There are many questions to consider when starting marketing or PR campaigns – what’s our objective, what’s our budget, do we have the time or the right skills to pull off the work? But don't forget to think about who you know.
At McQueenie Mulholland we represent clients from a multitude of sectors, from charities to retailers, from B2Bs to farms.
The one thing that our clients all have in common is that they have a story to tell. And telling that story is a major part of increasing awareness, sales, and ultimately, profits. But, how do you go about it? Where do you start?
Last week, we gave a workshop at the Institute of Fundraisers regional conference. We work with a number of charities and, in particular, their fundraising and communications teams and individuals. Our talk was all about using communications as part of a data-led fundraising strategy, all on a very limited budget. We had more than 70 people at our session, suggesting to us that there is a definite need for support in this area. Here are our top tips on making the most of your communications strategy. They are designed to help everybody, regardless of size, scale and scope of business, to communicate to key audiences.
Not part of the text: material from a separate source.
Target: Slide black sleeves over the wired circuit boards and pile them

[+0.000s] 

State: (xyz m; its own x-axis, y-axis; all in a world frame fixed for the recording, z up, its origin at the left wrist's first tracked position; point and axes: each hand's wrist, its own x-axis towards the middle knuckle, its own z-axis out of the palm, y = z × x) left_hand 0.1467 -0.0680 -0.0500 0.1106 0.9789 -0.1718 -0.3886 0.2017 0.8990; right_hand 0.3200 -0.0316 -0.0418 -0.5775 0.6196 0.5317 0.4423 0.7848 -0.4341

Drumroll please ... the countdown begins ...
Tactic number 5 - Your core message is vital
Do people really understand what it is that you do/make/sell? How good are you at explaining it to others?We start this process with our clients by summarising their business in a statement, and make it as long as it needs to be. Then, reduce it down to something that you could explain to somebody in about 60 seconds - we call this the elevator pitch. From that, reduce it down further to about a ten word proposition. Explaining to others what you do is a key part of promoting your business, and you must make sure that your audience fully understands what sets you apart from the others. You also need to have every single member of your staff clear on what your core message and values are.
Tactic number 4 - Map stakeholders and contacts
Who do you work with? Who do you know? Who do they work with? In what capacity are they useful to you? Get all of your contacts down on a bit of paper and plan a strategy for what they can do for you and how you can get them to reach others for you. Contacts are incredibly useful to you (as are you to them) but you need to know how they work and how they are connected and can be used in helping your business.
Tactic number 3 - Channel selection
How do you talk to your audience? Is it appropriate for everyone? Have you tested it to know how many people read, listened to or watched your piece? Who were they?Lots of businesses use the same old methods for getting their messages out without ever really knowing who has seen it and whether they’ve acted upon it. If you use digital channels you can measure your impact and use this to formulate future messaging and strategies. Ask yourself a little bit about who you’d like to see your story? How do they access their information? Where do they go to for news? Do they use social media? Do they read local newspapers? A few basic questions could really help you to define how it is that you want to get your message across.
Tactic number 2 - Timing
Have a think about seasonality. What else is going on in the news world? Is there a related story in the press that you might be able to respond to? It’s important to stay agile and keep abreast of what’s going on in your sector, in your local region and in the world at large - using gravity from other organisations or issues can give you momentum quickly. What else might your customers be interested in? Avoid working in silos so that you can share knowledge and information with others in-house, and they in turn can help you. Think about when quiet months are for news stories - you may be more likely to achieve positive coverage if there isn’t so much going on elsewhere.
Our top number 1 tactic - Always see your creative output as a content asset
Once you’ve come up with your story, be prepared to keep it alive by adapting it and using it across different channels and therefore audiences too. The days are gone where somebody would write a press release and send it out to their local newspaper and then sit and wait to see what happens. Today, you can write a press release, and send to your local newspaper but also adapt it to use in a number of different ways. Maybe re-write it so that it appears as a blog on your website (look out for a future blog from us, about blogs!!). Create a series of short messages with images to appear on your Twitter and Facebook feeds. Use that same press release but with different images and a slightly different angle for different media. Adapt it for digital. Make it into a video. Do whatever your audience wants in the way that they want it, at the time that they want it!